WHAT IS EXPECTED → An exact restatement of all the data is required, with the pictures left out.

EXERCISE DATA →
%%

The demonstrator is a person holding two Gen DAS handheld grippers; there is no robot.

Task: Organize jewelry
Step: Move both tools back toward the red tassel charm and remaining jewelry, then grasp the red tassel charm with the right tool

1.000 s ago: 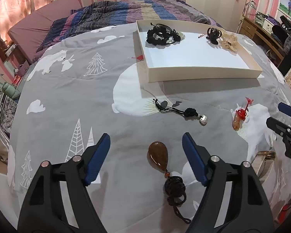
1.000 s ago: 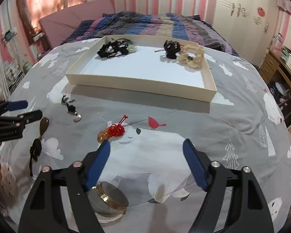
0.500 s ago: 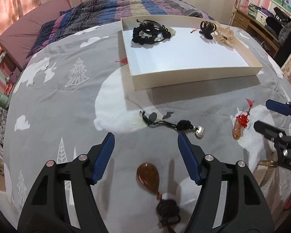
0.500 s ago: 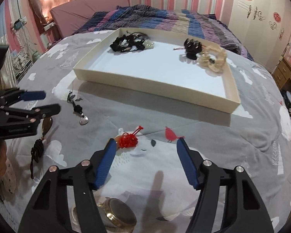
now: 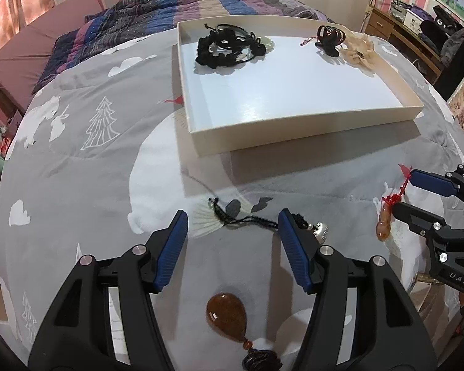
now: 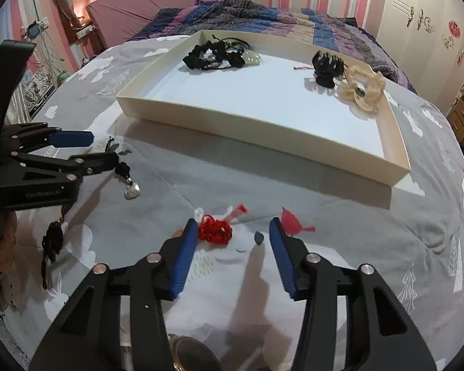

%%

ANSWER SECTION →
The demonstrator is a person holding two Gen DAS handheld grippers; there is no robot.

Task: Organize jewelry
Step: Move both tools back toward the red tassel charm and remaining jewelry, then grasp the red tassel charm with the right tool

1.000 s ago: 
1.000 s ago: 
0.500 s ago: 
0.500 s ago: 
now: 
now: 

With the output given, the exercise is complete.